FAQ Search Today's Posts Mark Forums Read
» Video Reviews

» Linux Archive

Linux-archive is a website aiming to archive linux email lists and to make them easily accessible for linux users/developers.


» Sponsor

» Partners

» Sponsor

Go Back   Linux Archive > Debian > Debian User

 
 
LinkBack Thread Tools
 
Old 10-01-2008, 11:48 AM
Sven Joachim
 
Default updatedb for very large filesystems

On 2008-10-01 13:15 +0200, Mag Gam wrote:

> I was wondering if its possible to run updatedb on a very large
> filesystem (6 TB). Has anyone done this before?

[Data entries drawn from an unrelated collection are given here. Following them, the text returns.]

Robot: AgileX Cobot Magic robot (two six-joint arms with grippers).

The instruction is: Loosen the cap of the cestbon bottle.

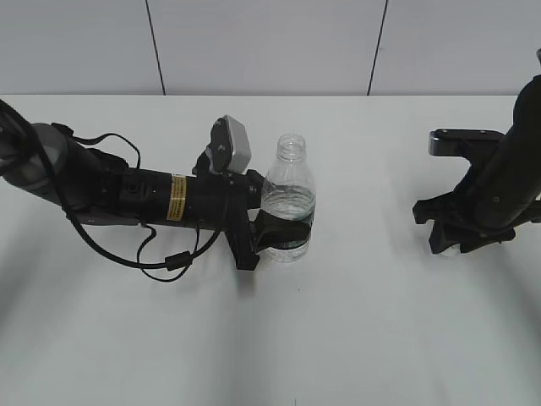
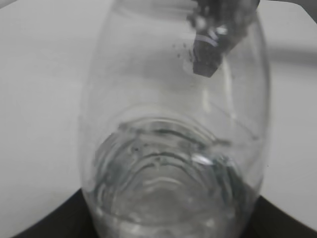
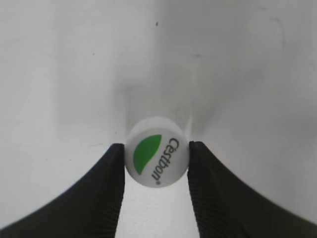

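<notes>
The cestbon bottle stands upright at the table's middle, clear with a dark green band, its neck open with no cap on it. My left gripper is shut on its lower body from the left; in the left wrist view the bottle fills the frame between the dark jaws. The white cap, with a green leaf mark and "Cestbon" lettering, sits between the fingers of my right gripper, which touch it on both sides. That gripper is low over the table at the far right.
The white table stretches around both arms. A black cable loops on the table below the left arm. A pale panelled wall stands behind the table's far edge.
</notes>
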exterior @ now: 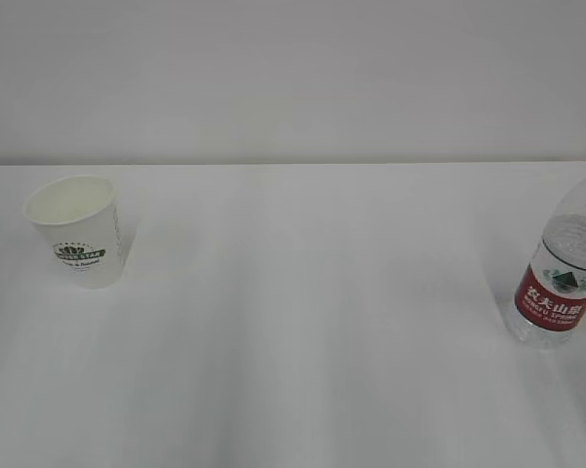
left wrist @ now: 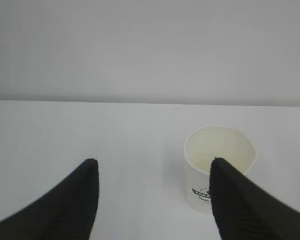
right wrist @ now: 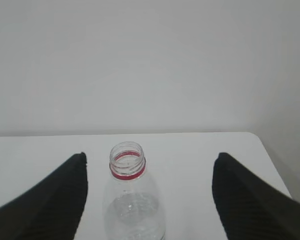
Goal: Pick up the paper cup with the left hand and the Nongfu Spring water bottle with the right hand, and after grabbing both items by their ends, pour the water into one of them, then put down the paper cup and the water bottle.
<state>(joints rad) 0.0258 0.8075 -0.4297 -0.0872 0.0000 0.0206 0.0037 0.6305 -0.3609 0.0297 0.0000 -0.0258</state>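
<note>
The white paper cup (exterior: 77, 229) with a green logo stands upright at the table's left; its inside looks empty. In the left wrist view the paper cup (left wrist: 214, 155) sits ahead and to the right, partly behind the right finger (left wrist: 234, 195). My left gripper (left wrist: 153, 167) is open with nothing between its fingers. The Nongfu Spring water bottle (exterior: 563, 268) stands upright at the right edge, uncapped, with water (right wrist: 135, 210) inside. My right gripper (right wrist: 149, 162) is open, its fingers apart on either side of the bottle (right wrist: 131, 195), not touching. Neither gripper shows in the exterior view.
The white table (exterior: 302, 312) runs back to a plain pale wall. Its right edge (right wrist: 274, 165) shows in the right wrist view, close to the bottle.
</note>
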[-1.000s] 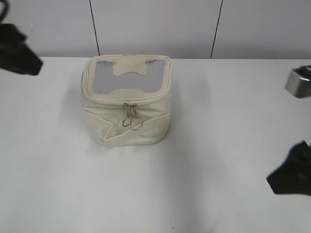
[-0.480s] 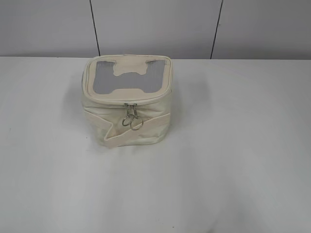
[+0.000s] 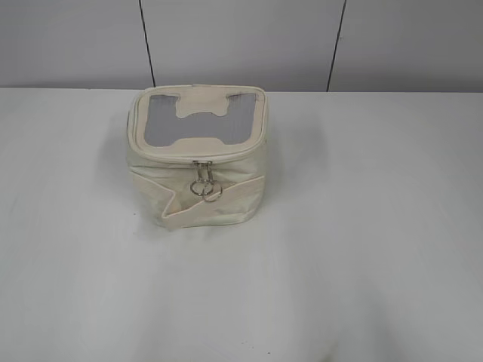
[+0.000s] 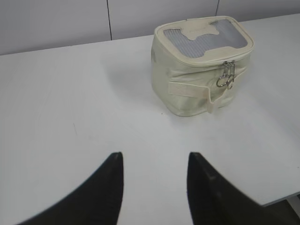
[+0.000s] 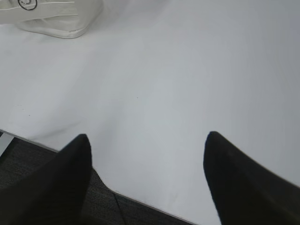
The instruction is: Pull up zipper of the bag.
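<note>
The cream bag (image 3: 198,162) stands on the white table (image 3: 362,226), left of centre. Its top panel is grey mesh with a cream bone-shaped patch (image 3: 201,104). The zipper (image 3: 198,161) runs round the top rim, with two silver ring pulls (image 3: 205,187) hanging side by side at the front. A cream strap (image 3: 215,204) crosses the front. The bag also shows in the left wrist view (image 4: 201,65), far ahead and to the right of my open, empty left gripper (image 4: 155,161). My right gripper (image 5: 147,143) is open and empty over the table's near edge; the bag's bottom (image 5: 51,16) shows at top left. Neither gripper appears in the exterior view.
A grey panelled wall (image 3: 241,41) runs behind the table. The table's near edge (image 5: 70,152) and dark floor (image 5: 42,192) show in the right wrist view.
Both arms, seen at the left and right edges a second ago, have left the exterior view. The bag has not moved.
</note>
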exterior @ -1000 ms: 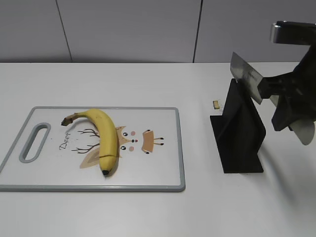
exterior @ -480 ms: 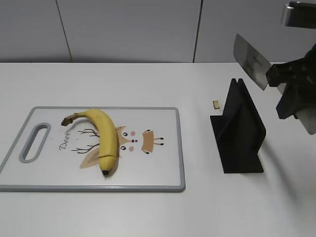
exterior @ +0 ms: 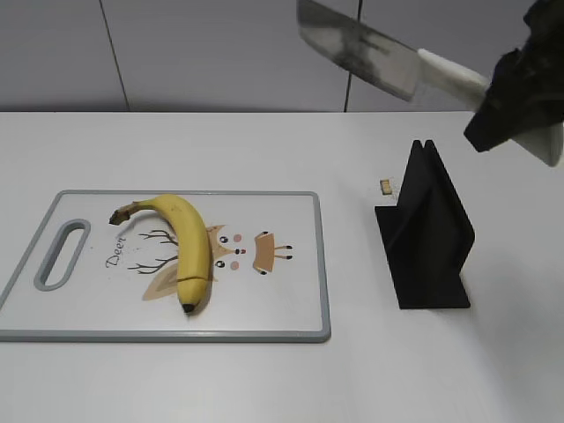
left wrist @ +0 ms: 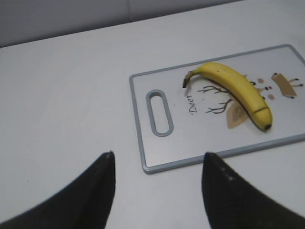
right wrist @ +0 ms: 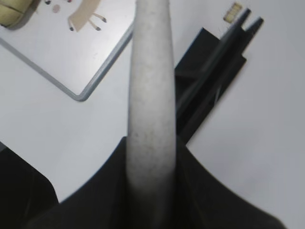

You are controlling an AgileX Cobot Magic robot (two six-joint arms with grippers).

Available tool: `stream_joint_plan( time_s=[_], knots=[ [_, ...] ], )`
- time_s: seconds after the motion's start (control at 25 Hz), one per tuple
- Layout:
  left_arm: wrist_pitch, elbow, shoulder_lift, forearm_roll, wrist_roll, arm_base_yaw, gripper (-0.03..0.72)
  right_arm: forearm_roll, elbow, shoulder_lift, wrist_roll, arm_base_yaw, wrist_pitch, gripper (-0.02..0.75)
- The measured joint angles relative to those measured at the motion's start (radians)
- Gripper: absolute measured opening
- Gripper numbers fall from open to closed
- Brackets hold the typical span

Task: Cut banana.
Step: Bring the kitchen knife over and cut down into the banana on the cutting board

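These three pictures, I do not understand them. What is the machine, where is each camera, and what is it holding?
A two-armed robot stands at a white table. The wide picture comes from a camera in front; the other two sit on the arms' wrists. The right gripper is closed on the white handle of a broad steel knife, raised above a black slotted knife stand. The left gripper hangs open and empty. A curved yellow unpeeled banana lies on a white cutting board with a grey rim.

The right gripper point(right wrist: 150, 167) is closed on the white knife handle point(right wrist: 150, 86), which goes straight ahead from it. Beyond, to the right, stands a black holder point(right wrist: 214, 71). To the left lies a board point(right wrist: 90, 57) corner.
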Motion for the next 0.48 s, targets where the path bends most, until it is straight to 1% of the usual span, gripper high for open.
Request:
stream_joint_plan(
  time_s=[0.08, 0.2, 0.32, 0.48],
  knots=[
    [-0.005, -0.028, 0.08, -0.033, 0.067, 0.0, 0.553, 0.026, -0.029, 0.019, -0.117, 0.0, 0.014, 0.171],
    [-0.027, -0.078, 0.213, -0.058, 0.16, -0.009, 0.553, 0.033, -0.064, 0.049, -0.275, 0.0, 0.051, 0.171],
    [-0.044, -0.131, 0.323, -0.069, 0.281, -0.039, 0.553, 0.053, -0.081, 0.073, -0.407, 0.0, 0.069, 0.171],
    [-0.048, -0.199, 0.474, -0.076, 0.436, -0.092, 0.553, 0.102, -0.095, 0.117, -0.511, 0.013, 0.073, 0.171]
  ],
)
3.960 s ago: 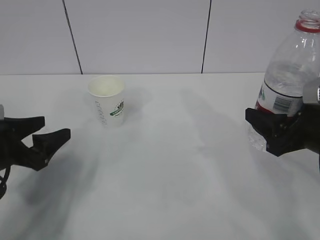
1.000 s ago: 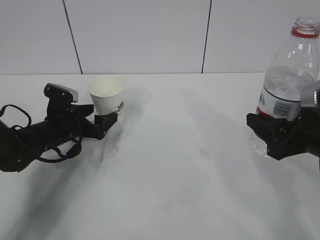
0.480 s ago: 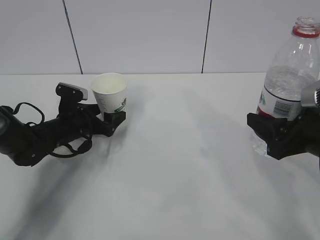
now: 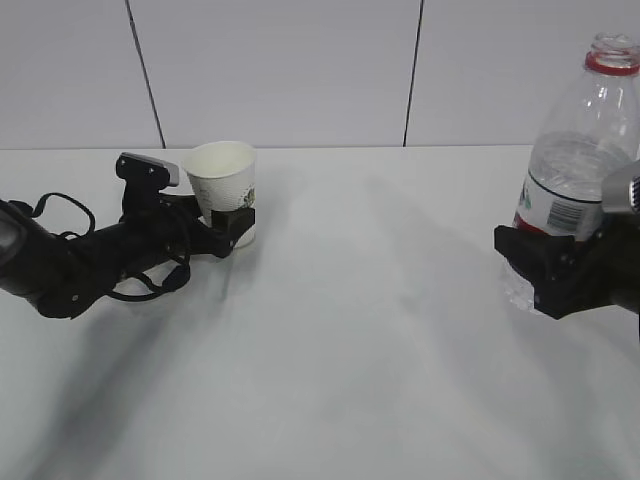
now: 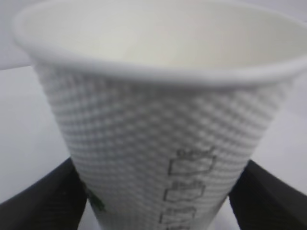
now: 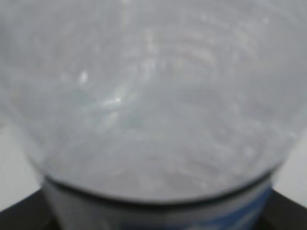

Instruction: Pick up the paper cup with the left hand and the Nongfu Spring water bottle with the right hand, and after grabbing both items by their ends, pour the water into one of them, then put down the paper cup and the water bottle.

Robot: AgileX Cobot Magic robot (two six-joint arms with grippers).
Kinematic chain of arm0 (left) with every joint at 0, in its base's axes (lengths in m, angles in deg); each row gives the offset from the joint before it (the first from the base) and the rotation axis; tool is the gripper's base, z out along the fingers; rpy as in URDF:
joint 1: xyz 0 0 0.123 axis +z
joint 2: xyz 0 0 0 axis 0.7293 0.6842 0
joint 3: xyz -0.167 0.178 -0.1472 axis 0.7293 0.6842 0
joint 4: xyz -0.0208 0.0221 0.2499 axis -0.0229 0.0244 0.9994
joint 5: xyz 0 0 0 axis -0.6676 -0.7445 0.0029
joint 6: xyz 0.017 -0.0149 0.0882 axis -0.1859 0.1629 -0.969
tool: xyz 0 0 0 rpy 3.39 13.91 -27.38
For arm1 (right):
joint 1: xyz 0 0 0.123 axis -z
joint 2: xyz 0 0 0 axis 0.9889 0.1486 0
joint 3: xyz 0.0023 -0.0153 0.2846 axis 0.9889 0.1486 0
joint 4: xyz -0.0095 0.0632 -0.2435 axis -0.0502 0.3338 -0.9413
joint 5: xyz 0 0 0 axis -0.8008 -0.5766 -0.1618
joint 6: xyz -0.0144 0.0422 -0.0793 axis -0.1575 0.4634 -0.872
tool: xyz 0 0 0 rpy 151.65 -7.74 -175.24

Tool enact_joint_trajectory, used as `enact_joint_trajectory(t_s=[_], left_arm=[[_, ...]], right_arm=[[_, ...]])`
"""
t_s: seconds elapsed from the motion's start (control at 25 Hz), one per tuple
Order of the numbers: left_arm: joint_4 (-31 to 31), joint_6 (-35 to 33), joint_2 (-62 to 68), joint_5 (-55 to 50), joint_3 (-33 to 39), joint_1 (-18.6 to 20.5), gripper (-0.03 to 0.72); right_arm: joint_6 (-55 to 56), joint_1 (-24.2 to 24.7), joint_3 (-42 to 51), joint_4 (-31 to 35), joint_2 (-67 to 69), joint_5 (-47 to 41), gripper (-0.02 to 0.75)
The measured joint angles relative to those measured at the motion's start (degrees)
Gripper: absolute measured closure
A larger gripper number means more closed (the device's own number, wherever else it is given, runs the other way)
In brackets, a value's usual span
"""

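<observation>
**Left claw brackets the cup, right claw carries the bottle**

The left hand [image 4: 232, 226] has its 2 black fingers on either side of the paper cup's [image 4: 224, 184] lower half. The left wrist view shows a finger close at each flank of the dimpled wall, but whether they press it or only stand beside it I cannot tell; no dent shows. The cup sits at the back left of the white table [image 4: 360, 360], leaning slightly.

The right hand [image 4: 548, 268] is clamped on the Nongfu Spring water bottle [image 4: 575, 160] below its red-and-white label, holding it upright and uncapped at the right edge, apparently clear of the table. The water [image 6: 153, 120] fills the right wrist view as a blur.

Risks, as I judge them: the cup is light and thin, so a hard squeeze could crumple it, while a loose one could let it slip or topple on the lift. The open bottle could spill if jolted.

The left arm lies low and nearly level over the table, reaching toward the cup; the right forearm enters from the right.
</observation>
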Motion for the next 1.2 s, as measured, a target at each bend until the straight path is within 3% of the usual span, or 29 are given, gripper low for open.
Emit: enact_joint_trajectory(t_s=[0.16, 0.48, 1.2], left_arm=[[0.00, 0.43, 0.00, 0.00, 0.00, 0.00, 0.078], [1.87, 1.46, -0.40, -0.14, 0.33, 0.00, 0.091], [2.96, 1.49, -11.59, 1.41, 14.03, 1.51, 0.098]], right_arm=[[0.00, 0.00, 0.00, 0.00, 0.00, 0.00, 0.243], [0.00, 0.00, 0.00, 1.12, 0.00, 0.00, 0.244], [0.00, 0.00, 0.00, 1.25, 0.00, -0.11, 0.244]])
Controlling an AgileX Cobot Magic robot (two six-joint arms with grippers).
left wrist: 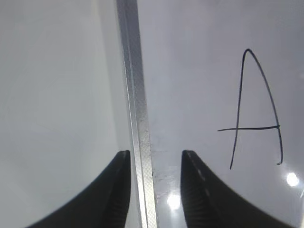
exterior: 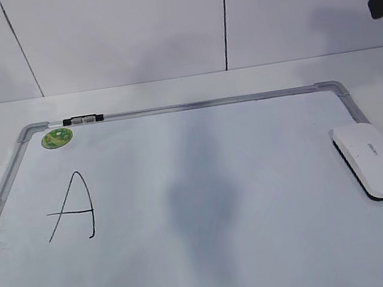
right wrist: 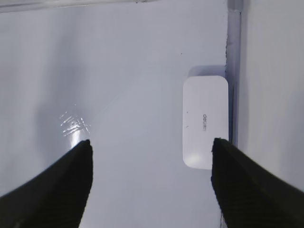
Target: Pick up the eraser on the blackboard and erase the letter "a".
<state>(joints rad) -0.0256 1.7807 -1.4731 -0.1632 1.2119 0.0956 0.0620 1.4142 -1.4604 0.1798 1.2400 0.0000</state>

I don't have such luxurious filesystems, but it should certainly be
possible. It's just a matter of time (the number of files is what
really counts, not the size of the filesystem).

> I plan on running this
> on a weekly basis, but I was wondering if updatedb was faster than a
> simple 'find'. Are there any optimizations in 'updatedb' ?

The implementation of updatedb mlocate package has an important
optimization, it reuses old entries for directories whose mtime didn't
change since the last run. So the second and subsequent runs should be
considerably faster than the first. Note, however, that mlocate is not
available in Etch.

The findutils version may be too slow to be run on a weekly basis on
systems with many millions of files.

Sven


--
To UNSUBSCRIBE, email to debian-user-REQUEST@lists.debian.org
with a subject of "unsubscribe". Trouble? Contact listmaster@lists.debian.org
 
Old 10-01-2008, 11:53 AM
"Mag Gam"
 
Default updatedb for very large filesystems

Thanks Sven. Is it possible to get file user owner and file size with
the mlocate/updatedb ?

I would like to get granular reports like that...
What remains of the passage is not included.